من قام ليلة القدر إيمانًا واحتسابًا غفر له ما تقدم من ذنبه

“Orang yang mendirikan shalat pada malam Lailatul Qadar, karena keimanan dan mengharap pahala dari Allah, niscaya dosa-dosanya yang telah lalu diampuni.” (HR. Jamaah, kecuali Ibnu Majah)

Hadis ini menunjukkan disyariatkannya menghidupkan malam Lailatul Qadar dengan shalat.

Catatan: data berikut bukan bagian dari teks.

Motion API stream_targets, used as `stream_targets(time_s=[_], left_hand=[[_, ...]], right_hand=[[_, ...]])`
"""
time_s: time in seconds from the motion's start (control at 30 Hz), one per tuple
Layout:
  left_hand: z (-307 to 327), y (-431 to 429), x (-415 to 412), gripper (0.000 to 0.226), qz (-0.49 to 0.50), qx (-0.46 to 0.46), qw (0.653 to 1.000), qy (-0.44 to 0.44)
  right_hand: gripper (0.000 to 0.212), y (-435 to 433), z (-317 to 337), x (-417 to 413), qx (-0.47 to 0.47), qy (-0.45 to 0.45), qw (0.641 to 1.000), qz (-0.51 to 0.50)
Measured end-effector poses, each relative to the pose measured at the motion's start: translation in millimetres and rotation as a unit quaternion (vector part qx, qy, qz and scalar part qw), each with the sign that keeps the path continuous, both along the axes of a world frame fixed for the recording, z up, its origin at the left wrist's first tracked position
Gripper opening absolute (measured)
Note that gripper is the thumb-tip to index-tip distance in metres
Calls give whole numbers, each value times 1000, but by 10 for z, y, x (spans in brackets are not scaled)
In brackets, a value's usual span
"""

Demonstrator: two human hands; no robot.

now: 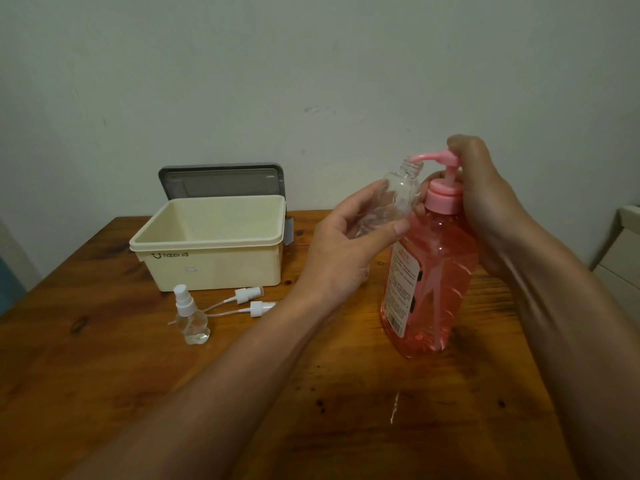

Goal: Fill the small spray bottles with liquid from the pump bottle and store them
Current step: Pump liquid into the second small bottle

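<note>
**Head view: items on the wooden table, bottle held at the pump spout**

- Left hand (346, 244): curled around a clear small spray bottle (391, 199), uncapped, held tilted in the air with its threaded neck at the tip of the pink spout. Thumb on the near side, fingers on the far side.
- Right hand (485, 202): wrapped over the pump head (446, 159) from the right and behind, part of the hand lying against the collar and shoulder. How far the pump is pressed cannot be told.
- Pump bottle (429, 278): upright on the table (104, 375), right of centre; clear body with pink liquid, white printed label facing left, pink collar and pink spout pointing left.
- Second small spray bottle (190, 320): upright, near left, white spray cap fitted, clear; its contents cannot be told.
- Two loose spray caps (249, 294) (259, 308): white, lying on their sides with thin dip tubes trailing left, between the capped bottle and the left forearm.
- Storage box (211, 244): cream, open, at the back left just behind the caps; grey lid (221, 180) standing up against the wall (311, 64).
- One pale streak (394, 407) on the near tabletop.
</note>
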State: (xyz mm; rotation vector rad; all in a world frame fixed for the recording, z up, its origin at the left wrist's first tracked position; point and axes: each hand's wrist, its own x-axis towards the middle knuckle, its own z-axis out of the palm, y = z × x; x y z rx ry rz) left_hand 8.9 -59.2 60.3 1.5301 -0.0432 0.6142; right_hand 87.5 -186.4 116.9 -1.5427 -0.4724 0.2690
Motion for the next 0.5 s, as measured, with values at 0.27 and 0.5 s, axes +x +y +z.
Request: stream_targets(time_s=[0.27,0.5], left_hand=[[-4,-1,11,57,0,-13,1000,-6],[-8,-23,-8,49,-7,-18,1000,-12]], right_hand=[[55,6,-22,61,0,-26,1000,1],[55,1,-10,11,-1,-21,1000,-13]])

Ketiga, di antara doa terbaik untuk dipanjatkan pada malam Lailatul Qadar adalah yang diajarkan oleh Nabi Shallallahu ‘Alaihi wa Sallam kepada Aisyah radhiyallahu `anha. Diriwayatkan oleh Tirmidzi dan dipandang sahih olehnya, dari Aisyah radhiyallahu `anha yang berkata,

قلت: يا رسول الله، أرأيت إن علمت أي ليلة ليلة القدر ما أقول فيها؟) قال: قولي: اللهم إنك عفو تحب العفو فاعف عني

“Aku bertanya, “Wahai Rasulullah, bagaimana pendapat Anda jika aku mengetahui malam Lailatul Qadar, apa yang aku ucapkan di malam itu?” Beliau menjawab, “Ucapkanlah: Allaahumma innaka `afuwwun tuhibbul `afwa fa`fu `annii (Ya Allah, sesungguhnya Engkau Maha Pemaaf, Engkau senang memaafkan, maka maafkanlah aku).”

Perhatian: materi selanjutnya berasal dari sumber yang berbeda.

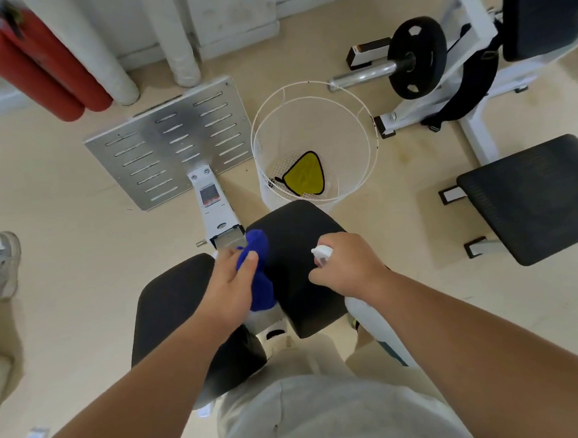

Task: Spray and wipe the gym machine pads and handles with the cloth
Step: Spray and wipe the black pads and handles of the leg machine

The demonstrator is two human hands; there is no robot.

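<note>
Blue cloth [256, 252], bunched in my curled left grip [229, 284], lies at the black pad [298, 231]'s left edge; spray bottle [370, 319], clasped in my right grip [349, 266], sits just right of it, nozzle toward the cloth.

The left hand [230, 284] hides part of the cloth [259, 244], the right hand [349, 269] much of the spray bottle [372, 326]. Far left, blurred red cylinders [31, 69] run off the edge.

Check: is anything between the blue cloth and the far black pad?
Nothing visible. The left hand grips the blue cloth at the left edge of the far black pad; the right hand holds the spray bottle at its right.
</note>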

Keempat, untuk mengklaim bahwa satu malam tertentu di bulan Ramadhan adalah Lailatul Qadar dibutuhkan dalil yang menguatkannya. Akan tetapi, malam-malam ganjil di sepuluh hari terakhir bulan Ramadan merupakan saat yang paling dimungkinkan terjadinya Lailatul Qadar, jika dibandingkan dengan malam-malam lainnya. Malam kedua puluh tujuh diprediksi kuat sebagai Lailatul Qadar, berdasarkan dalil-dalil yang telah kami sebutkan.

Kelima, bidah tidak boleh dilakukan, baik di dalam atau pun di luar bulan Ramadhan. Nabi Shallallahu ‘Alaihi wa Sallam bersabda,

من أحدث في أمرنا هذا ما ليس منه فهو رد

“Orang yang mengada-ada dalam urusan agama kami ini, padahal itu yang bukan berasal dari agama kami, maka perkara itu tertolak.”

Dalam riwayat lain,

من عمل عملاً ليس عليه أمرنا فهو رد

“Orang yang melakukan suatu perbuatan bukan berdasarkan tuntunan agama kami, maka perbuatan tersebut tertolak.”

Kami tidak mengetahui dalil atas perayaan-perayaan yang dilakukan di sebagian bulan Ramadhan. Sebaik-baik petunjuk adalah tuntunan Muhammad Shallallahu ‘Alaihi wa Sallam, dan seburuk-buruk perkara adalah yang baru.

Wabillahittaufiq, wa Shallallahu `ala Nabiyyina Muhammad wa Alihi wa Shahbihi wa Sallam.